Key to embodiment of a “type, period, or method of construction,” which is by far the most common reason for landmarking, is sorting out the architectural styles that Californias built in and described themselves building in during the nineteenth century, including Greek and Gothic Revivals, Italianate, Neoclassical, Swiss/Bracketed, Neobaroque, Second Empire, Renaissance Revival, Eastlake, Queen Anne, Romanesque, Richardsonian Romanesque, Picturesque, Chateauesque, Colonial Revival, and Knickerbocker—not to mention methods of construction, from post-and-beam to balloon frame to single-wall load-bearing.

Our present-day problem is demonstrated by the fact that Eastlake is the West Coast’s dominant wood style, but because of an angry but inaccurate footnote in a 1971 popular paperback by Yale architectural historian Vincent Scully, Eastlake was expunged from guides to American domestic architecture at the height of the Preservation Movement.

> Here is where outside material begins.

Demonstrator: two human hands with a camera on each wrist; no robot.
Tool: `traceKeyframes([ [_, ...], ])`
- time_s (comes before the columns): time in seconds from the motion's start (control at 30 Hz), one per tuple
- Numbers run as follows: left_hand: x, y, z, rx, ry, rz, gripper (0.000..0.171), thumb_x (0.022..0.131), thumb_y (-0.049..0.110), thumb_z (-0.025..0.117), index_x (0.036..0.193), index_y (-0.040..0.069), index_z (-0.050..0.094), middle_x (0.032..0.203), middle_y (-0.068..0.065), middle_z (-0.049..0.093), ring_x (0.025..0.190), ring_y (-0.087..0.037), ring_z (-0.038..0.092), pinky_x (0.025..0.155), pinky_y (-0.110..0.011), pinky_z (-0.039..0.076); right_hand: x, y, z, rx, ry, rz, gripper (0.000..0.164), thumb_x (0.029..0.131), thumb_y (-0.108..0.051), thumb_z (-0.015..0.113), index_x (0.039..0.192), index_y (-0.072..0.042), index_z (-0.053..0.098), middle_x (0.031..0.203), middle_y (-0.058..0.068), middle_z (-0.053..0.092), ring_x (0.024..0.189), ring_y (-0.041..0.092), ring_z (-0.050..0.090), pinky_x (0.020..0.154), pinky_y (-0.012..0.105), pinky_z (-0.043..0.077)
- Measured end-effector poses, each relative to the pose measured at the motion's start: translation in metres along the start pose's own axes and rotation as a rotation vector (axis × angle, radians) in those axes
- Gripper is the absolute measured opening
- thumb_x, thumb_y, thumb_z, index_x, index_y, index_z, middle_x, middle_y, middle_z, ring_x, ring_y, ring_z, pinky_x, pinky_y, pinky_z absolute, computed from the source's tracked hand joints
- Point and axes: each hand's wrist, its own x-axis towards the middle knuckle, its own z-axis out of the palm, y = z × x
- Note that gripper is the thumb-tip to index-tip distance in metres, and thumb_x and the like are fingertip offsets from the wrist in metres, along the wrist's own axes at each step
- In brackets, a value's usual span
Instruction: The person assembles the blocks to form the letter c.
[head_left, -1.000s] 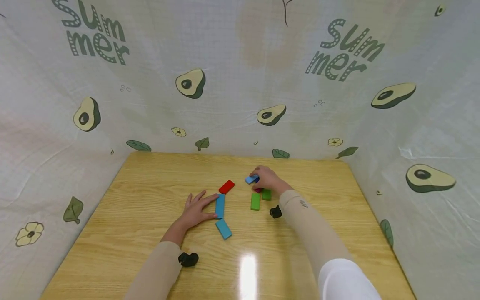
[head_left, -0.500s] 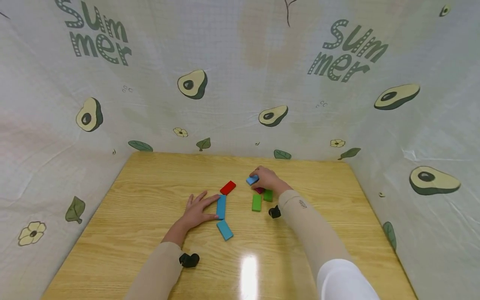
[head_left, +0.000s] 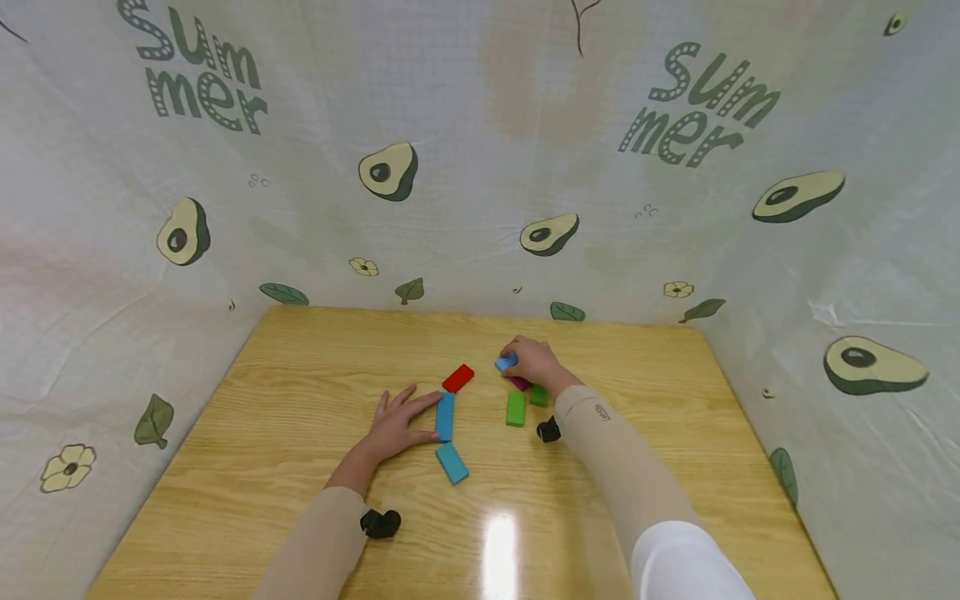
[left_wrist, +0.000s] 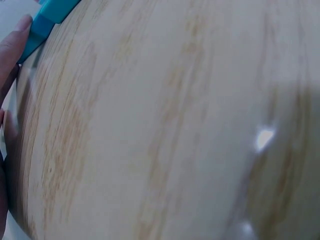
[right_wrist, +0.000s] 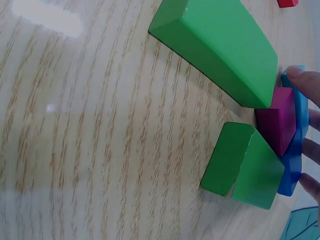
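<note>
In the head view my left hand has its fingers spread on the table, index finger and thumb touching opposite ends of a blue block. The left wrist view shows the thumb against a teal-blue block. My right hand pinches a light blue block. In the right wrist view that light blue block sits beside a magenta block and a dark blue block, with a fingertip near the dark blue one. Two green blocks lie close by.
A red block lies beyond the left hand's blue block. Another blue block lies at an angle nearer the body. Behind the wooden table hangs a patterned cloth, which also runs along both sides.
The head view has shifted slightly. The dark blue block, partly visible by the right hand a second ago, is now hidden in that view. The left hand stays at its block.
</note>
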Motion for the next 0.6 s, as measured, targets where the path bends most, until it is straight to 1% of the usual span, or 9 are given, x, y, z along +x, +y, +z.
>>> traceKeyframes([
  [0.17, -0.0010, 0.0012, -0.0009, -0.006, -0.002, -0.008, 0.075, 0.083, 0.047, 0.074, 0.149, 0.026, 0.044, 0.151, 0.000, 0.042, 0.146, -0.033, 0.016, 0.111, -0.061, -0.013, 0.0007, 0.0005, 0.0009, -0.008, 0.015, -0.024, 0.036, 0.087, -0.030, 0.076, 0.119, -0.014, 0.070, 0.117, 0.004, 0.060, 0.105, 0.024, 0.058, 0.091, 0.047, 0.041],
  [0.3, -0.0017, 0.0041, -0.0026, -0.007, -0.013, -0.020, 0.075, 0.084, 0.047, 0.073, 0.149, 0.026, 0.044, 0.151, 0.001, 0.042, 0.147, -0.033, 0.014, 0.111, -0.060, -0.014, 0.0004, 0.0001, 0.0002, 0.002, 0.029, -0.033, 0.034, 0.087, -0.028, 0.076, 0.117, -0.013, 0.070, 0.117, 0.004, 0.060, 0.105, 0.025, 0.057, 0.093, 0.047, 0.043],
  [0.5, -0.0017, 0.0064, -0.0033, 0.006, -0.015, -0.023, 0.075, 0.084, 0.046, 0.073, 0.149, 0.026, 0.044, 0.151, 0.001, 0.042, 0.147, -0.033, 0.015, 0.111, -0.060, -0.013, 0.0000, -0.0047, -0.0010, 0.090, 0.059, -0.067, 0.032, 0.090, -0.021, 0.072, 0.119, -0.010, 0.069, 0.120, 0.008, 0.057, 0.110, 0.027, 0.053, 0.098, 0.042, 0.043],
  [0.6, -0.0017, 0.0064, -0.0035, 0.007, -0.011, -0.022, 0.075, 0.084, 0.045, 0.074, 0.149, 0.025, 0.044, 0.151, 0.001, 0.042, 0.146, -0.033, 0.015, 0.111, -0.060, -0.013, 0.0009, -0.0089, -0.0012, 0.115, 0.067, -0.089, 0.031, 0.091, -0.020, 0.071, 0.120, -0.009, 0.068, 0.122, 0.009, 0.056, 0.112, 0.028, 0.052, 0.099, 0.041, 0.044],
])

In contrast, Queen Anne, which gets applied to anything that looks vaguely “Victorian,” is exceedingly rare in California. Another quite rare style here is Swiss or Bracketed, which Scully renamed “Stick”—a name that so delighted amateur preservationists that they applied it to every building they hadn’t called “Queen Anne.” In a 1973 episode of The Streets of San Francisco, Michael Douglas even explains to Karl Malden how an Italianate building is “Stick” because of its square bays (actually an Eastlake characteristic, and the house used for filming, the 1867 Adams House, is an Italianate with clearly and characteristically canted bays). Besides “Stick,” other post-hoc identification of styles like “Shingle,” “High-Peak Colonial,” and “First Bay Tradition” add to the mix—and confusion.